Meski Israel akhir Kamis malam membalas serangan roket muqawama, dan menarget Lebanon selatan dan Jalur Gaza, tapi balasan rezim ilegal ini semakin menunjukkan kelemahan mereka. Helikopter Israel berbeda dengan sebelumnya, menembakkan roket dari jarak jauh ke targetnya di Jalur Gaza. Oleh karena itu, pasukan muqawama yang dilengkapi dengan sistem rudal anti-udara canggih merupakan faktor utama membuat sulit kemampuan rezim Zionis yang memanfaatkan jet dan helikopter tempur dari jarak dekat.
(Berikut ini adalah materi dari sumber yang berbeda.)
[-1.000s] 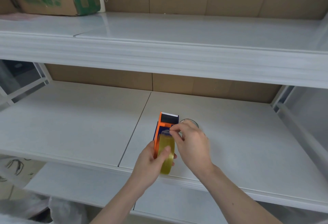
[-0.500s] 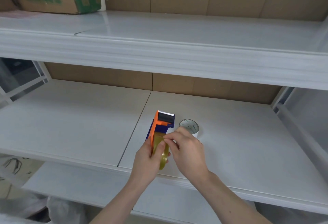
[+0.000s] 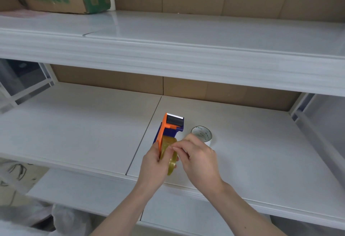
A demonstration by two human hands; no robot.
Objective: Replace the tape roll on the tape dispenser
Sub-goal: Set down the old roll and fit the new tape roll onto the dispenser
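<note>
We hold the orange and blue tape dispenser over the front part of the middle shelf, its toothed end pointing away from us. Our left hand wraps its grip around the dispenser's handle end and the yellowish tape roll seated in it. Our right hand, just right of the dispenser, pinches at the roll's surface with thumb and forefinger. Beyond that hand, right of the dispenser, an empty white core stands on the shelf.
</note>
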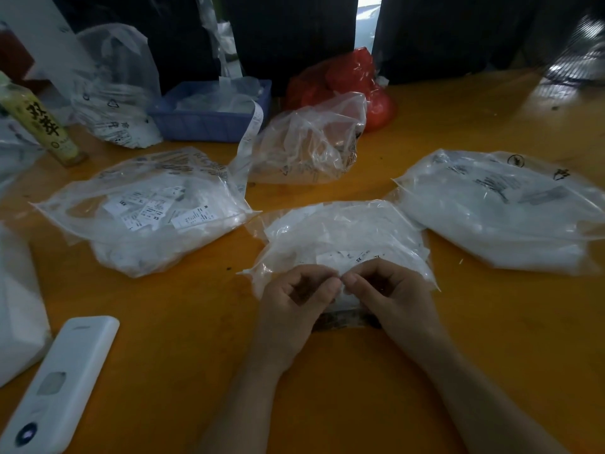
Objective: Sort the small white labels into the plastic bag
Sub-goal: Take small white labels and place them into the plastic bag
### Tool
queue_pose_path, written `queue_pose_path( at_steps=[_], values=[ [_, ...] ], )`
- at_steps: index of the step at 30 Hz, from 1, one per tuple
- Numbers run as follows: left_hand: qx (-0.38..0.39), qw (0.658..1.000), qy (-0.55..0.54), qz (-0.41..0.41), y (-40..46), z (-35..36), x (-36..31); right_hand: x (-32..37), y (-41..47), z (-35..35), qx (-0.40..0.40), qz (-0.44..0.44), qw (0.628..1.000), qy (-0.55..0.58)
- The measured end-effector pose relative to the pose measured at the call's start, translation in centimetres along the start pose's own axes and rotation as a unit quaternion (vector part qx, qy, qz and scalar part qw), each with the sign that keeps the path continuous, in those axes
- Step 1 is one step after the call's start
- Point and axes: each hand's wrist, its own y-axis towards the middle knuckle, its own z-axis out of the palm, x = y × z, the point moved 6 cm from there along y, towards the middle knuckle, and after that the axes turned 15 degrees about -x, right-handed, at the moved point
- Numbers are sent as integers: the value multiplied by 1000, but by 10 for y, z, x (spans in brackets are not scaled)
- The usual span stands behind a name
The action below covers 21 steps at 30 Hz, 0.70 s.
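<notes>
A clear plastic bag (343, 231) full of small white labels lies on the orange table (327, 388) right in front of me. My left hand (294, 299) and my right hand (393, 296) both pinch its near edge, fingertips almost touching at the middle. A white label (340, 257) printed "SX" shows through the plastic just above my fingers. To the left lies another clear bag (144, 211) with several printed labels visible inside. A third bag (504, 211) packed with white labels lies to the right.
A crumpled clear bag (311, 142) and a red bag (353, 80) sit behind. A blue basket (203, 122) with a label strip hanging out stands at the back. A bottle (39, 122) is far left, and a white device (55, 385) lies near left.
</notes>
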Motion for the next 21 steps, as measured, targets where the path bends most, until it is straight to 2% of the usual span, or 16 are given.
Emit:
queue_pose_path(
  at_steps=[2, 4, 5, 7, 10, 15, 17, 21],
  values=[
    [-23, 999, -22, 0, 2, -3, 1, 3, 1, -4, -47, -53, 997, -40],
    [-46, 990, -117, -61, 4, -5, 4, 6, 6, -13, -112, -112, 977, -145],
    [-52, 981, -161, -93, 5, -6, 6, 7, 9, -14, -119, -131, 961, -211],
    [-61, 969, -204, -123, 7, -7, 8, 5, 15, -9, -66, -145, 937, -312],
    [-58, 961, -239, -123, 10, -6, 8, 0, 17, 0, 10, -123, 917, -380],
    [-63, 956, -253, -137, 10, -6, 11, -8, 22, 10, 81, -79, 889, -445],
    [-63, 954, -259, -139, 10, -7, 12, -6, 25, 9, 72, -84, 896, -431],
    [-55, 959, -252, -119, 8, -6, 10, 7, 26, -1, 3, -153, 915, -373]
  ],
)
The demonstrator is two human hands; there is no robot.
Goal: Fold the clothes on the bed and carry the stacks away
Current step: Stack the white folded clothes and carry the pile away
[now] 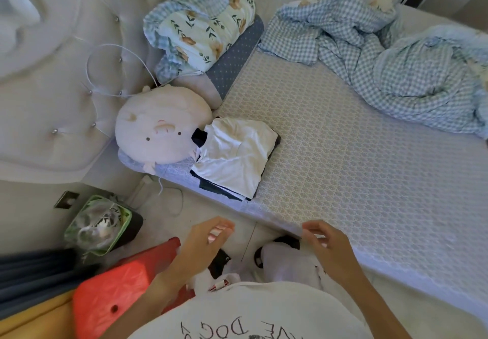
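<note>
A stack of folded clothes, white on top with dark layers under it, lies at the near left corner of the bed, touching a round plush pillow. My left hand hovers in front of the bed edge, below the stack, fingers loosely curled and holding nothing. My right hand hangs over the bed's near edge, fingers relaxed and empty. Both hands are apart from the stack.
A round cream plush pillow lies left of the stack. A rolled floral quilt and a crumpled blue checked blanket lie at the far side. On the floor stand a green bin and a red stool.
</note>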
Tindakan tegas kelompok perlawanan terhadap rezim pendudukan dan tanggapan mereka terhadap kejahatan rezim ini terhadap warga yang tengah beritikaf menunjukkan tekad dan keinginsn kuat mereka untuk melawan kejahatan rezim. Dalam hal ini, Ismail Haniyah, kepala kantor Biro politik Gerakan Perlawanan Islam Palestina (Hamas), menyatakan bahwa perambahan Zionis di Masjid Al-Aqsa merupakan bahaya bagi negara-negara Arab dan Islam, dan menekankan kelanjutan dari jalan perlawanan dan pertahanan Al-Aqsa dan berkata, “Kami tidak akan mengizinkan rezim Israel merealisasikanrencananya untuk Yahudisasi Yerusalem dan membagi Masjid Al-Aqsa.”
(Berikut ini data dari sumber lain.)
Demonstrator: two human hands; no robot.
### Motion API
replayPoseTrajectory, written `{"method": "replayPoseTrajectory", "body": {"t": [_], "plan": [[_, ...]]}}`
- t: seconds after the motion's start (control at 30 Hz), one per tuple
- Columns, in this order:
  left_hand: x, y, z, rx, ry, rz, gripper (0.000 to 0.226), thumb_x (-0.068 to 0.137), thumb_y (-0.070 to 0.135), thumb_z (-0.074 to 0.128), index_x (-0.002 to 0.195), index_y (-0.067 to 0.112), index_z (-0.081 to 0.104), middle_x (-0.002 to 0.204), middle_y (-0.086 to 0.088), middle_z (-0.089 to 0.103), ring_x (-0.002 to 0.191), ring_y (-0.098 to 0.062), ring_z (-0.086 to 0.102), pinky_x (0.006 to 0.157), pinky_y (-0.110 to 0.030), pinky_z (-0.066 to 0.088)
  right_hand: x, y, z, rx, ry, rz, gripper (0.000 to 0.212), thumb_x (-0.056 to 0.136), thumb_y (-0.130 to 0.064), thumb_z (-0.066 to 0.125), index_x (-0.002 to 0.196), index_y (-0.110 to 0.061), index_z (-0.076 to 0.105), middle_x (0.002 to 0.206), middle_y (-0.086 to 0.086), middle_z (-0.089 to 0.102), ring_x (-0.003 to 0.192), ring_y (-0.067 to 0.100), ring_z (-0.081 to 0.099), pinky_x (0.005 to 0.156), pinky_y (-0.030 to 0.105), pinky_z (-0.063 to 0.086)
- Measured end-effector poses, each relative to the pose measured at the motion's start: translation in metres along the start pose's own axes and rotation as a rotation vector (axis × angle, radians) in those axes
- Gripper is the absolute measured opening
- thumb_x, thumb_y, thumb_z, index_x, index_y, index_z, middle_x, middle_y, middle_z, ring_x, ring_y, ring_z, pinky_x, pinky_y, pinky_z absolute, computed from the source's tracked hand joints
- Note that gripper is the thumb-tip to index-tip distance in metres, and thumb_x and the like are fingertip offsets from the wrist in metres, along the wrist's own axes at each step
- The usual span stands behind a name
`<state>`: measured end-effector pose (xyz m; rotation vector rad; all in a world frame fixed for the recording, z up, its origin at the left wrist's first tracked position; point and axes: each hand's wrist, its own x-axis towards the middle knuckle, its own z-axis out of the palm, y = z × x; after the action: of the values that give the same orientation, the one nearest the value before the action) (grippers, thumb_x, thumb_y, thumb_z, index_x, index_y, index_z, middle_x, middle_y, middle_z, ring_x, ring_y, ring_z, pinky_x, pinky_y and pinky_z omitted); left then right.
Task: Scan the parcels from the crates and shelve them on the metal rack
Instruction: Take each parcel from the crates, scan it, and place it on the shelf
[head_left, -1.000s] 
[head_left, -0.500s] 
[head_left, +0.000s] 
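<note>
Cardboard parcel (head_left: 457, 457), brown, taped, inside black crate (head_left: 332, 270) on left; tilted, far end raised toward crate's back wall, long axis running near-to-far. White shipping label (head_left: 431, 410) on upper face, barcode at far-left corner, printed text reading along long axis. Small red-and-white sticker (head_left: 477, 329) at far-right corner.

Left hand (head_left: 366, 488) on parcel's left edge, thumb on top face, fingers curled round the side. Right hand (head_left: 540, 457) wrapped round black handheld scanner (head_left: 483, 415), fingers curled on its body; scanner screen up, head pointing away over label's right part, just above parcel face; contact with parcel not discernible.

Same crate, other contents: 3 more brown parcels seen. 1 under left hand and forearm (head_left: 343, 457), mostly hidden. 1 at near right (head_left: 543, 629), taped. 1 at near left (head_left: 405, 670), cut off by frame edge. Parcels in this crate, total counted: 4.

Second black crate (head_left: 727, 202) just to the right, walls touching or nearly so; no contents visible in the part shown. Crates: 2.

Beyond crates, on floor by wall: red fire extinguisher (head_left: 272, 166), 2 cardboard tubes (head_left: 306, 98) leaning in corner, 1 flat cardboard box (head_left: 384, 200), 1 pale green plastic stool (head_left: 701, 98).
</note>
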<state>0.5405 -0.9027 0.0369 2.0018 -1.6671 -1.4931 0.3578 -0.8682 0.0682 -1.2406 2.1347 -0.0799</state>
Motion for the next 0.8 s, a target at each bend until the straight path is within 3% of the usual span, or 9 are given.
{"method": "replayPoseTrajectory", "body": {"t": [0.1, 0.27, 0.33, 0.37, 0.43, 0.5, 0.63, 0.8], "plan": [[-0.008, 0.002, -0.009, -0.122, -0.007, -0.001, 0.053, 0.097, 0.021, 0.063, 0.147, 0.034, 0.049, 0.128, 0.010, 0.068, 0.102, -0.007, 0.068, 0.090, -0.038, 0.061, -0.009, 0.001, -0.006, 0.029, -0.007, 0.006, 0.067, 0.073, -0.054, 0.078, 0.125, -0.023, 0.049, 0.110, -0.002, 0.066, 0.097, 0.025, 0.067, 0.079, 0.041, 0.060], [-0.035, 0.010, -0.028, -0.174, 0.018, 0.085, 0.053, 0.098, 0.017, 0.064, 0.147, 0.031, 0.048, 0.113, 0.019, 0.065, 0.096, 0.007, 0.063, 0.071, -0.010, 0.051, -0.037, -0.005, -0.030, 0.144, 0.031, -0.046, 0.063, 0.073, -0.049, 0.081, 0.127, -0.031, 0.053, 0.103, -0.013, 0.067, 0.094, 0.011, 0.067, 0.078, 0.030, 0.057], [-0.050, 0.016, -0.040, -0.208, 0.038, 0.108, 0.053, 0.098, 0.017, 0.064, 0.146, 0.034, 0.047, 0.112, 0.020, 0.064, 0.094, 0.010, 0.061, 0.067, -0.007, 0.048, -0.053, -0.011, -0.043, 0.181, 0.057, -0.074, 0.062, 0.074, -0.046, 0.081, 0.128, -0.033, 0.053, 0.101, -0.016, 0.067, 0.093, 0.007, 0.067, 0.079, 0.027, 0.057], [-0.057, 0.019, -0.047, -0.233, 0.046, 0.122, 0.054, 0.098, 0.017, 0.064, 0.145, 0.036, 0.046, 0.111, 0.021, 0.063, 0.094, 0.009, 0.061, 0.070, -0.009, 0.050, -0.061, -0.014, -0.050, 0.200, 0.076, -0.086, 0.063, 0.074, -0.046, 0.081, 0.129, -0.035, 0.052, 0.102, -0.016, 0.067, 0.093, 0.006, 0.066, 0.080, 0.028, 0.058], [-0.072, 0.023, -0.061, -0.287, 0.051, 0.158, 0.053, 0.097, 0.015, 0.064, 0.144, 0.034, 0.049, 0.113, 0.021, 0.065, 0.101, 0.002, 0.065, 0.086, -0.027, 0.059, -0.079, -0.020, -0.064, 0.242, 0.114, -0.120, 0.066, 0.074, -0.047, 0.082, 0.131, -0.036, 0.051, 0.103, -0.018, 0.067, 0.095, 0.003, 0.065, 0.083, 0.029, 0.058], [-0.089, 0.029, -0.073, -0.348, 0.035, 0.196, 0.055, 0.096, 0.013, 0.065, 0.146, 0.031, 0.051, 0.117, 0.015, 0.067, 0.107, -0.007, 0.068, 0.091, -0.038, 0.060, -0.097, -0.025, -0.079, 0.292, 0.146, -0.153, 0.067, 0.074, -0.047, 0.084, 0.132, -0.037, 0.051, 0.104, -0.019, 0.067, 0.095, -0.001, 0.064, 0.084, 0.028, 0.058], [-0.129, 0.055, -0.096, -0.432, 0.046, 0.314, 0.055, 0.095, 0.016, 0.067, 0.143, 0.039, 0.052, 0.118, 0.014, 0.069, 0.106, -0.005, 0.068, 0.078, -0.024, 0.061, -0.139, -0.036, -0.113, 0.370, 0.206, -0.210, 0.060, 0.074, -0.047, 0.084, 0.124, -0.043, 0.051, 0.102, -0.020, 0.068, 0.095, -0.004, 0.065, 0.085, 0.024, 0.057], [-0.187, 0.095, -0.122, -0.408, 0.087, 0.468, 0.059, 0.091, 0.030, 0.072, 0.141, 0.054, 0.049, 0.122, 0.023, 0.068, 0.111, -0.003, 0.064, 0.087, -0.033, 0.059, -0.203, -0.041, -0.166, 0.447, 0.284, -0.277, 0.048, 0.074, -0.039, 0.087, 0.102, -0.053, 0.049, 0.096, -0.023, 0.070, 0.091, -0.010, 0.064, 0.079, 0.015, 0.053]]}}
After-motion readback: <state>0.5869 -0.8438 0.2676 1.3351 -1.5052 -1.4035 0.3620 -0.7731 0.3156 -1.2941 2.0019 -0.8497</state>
Selain perubahan yang terjadi di Palestina dan wilayah pendudukan, perkembangan regional menjelang Hari Quds tidak berpihak pada rezim pendudukan. Pakta Abraham telah rusak karena tindakan rasis dan ekstrim dari kabinet Netanyahu, dan Netanyahu, yang menandatangani pakta ini pada tahun 2020 pada masanya dan berharap untuk mengembangkan hubungan dengan negara-negara Arab di babak baru, bahkan gagal mengunjungi negara-negara penandatangan.

Brutalitas tentara Zionis di Masjid al-Aqsa

Kejahatan baru di Masjid al-Aqsa juga menyebabkan beberapa pejabat Arab menekankan perlunya menutup kedutaan besar Israel di negara-negara Arab. Dalam hal ini, Moqtada Sadr, pemimpin gerakan Sadr, menyerukan diakhirinya serangan Zionis di Palestina dalam sebuah tweet dan menulis, "Setelah demonstrasi yang terjadi di beberapa kota Zionis melawan politisi dan kebijakan mereka, penjahat besar Benjamin Netanyahu meletakkan jarinya pada titik sensitif dan "Dia memicu kekerasan di Al-Quds dan Masjid al-Aqsa untuk menyingkirkan lawan-lawannya."
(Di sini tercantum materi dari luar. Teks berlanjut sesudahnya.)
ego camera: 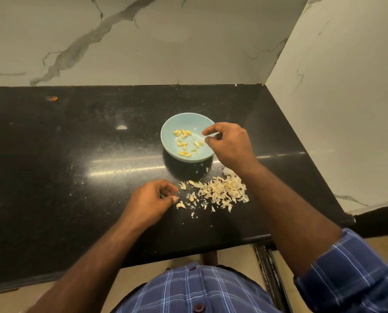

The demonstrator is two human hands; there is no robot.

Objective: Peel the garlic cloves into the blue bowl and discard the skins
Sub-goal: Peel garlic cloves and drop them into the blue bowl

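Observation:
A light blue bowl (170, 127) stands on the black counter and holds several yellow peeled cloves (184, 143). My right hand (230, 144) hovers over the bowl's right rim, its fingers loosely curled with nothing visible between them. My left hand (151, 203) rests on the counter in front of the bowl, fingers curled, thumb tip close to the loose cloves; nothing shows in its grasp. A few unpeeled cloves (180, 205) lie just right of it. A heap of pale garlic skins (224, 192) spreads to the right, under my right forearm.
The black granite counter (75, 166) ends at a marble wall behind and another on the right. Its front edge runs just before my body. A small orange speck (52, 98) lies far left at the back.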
Sadr berkata: "Agresi ini harus diakhiri, dan cara pertama bagi negara-negara Arab dan Islam adalah mempercepat keputusan untuk menutup kedutaan rezim Zionis, dan jika tindakan ini tidak berhasil, sikap serius lainnya harus diambil."

Sementara itu, demonstrasi menentang Netanyahu menyebar di negara-negara Islam dan bahkan di negara-negara seperti Inggris. Abdul Bari Atwan berkata, "Di Yordania, yang memiliki perbatasan sepanjang 600 kilometer dengan wilayah pendudukan, rakyat negara ini dan Palestina bersatu melawan rezim Zionis."

Kekerasan yang terus meningkat rezim Zionis terhadap rakyat Palestina dalam beberapa hari mendatang dan sebelum Hari Quds Sedunia kemungkinan besar akan terjadi, tapi seperti perencanaan pendiri Revolusi Islam Iran saat menetapkan Jumat terakhir bulan suci Ramadan sebagai Hari Quds Sedunia telah membuat cita-cita dan nilai-nilai Palestina abadi di dunia Islam. Hari ini generasi baru Palestina juga menunjukkan kerentanan nyata rezim Zionis Israel.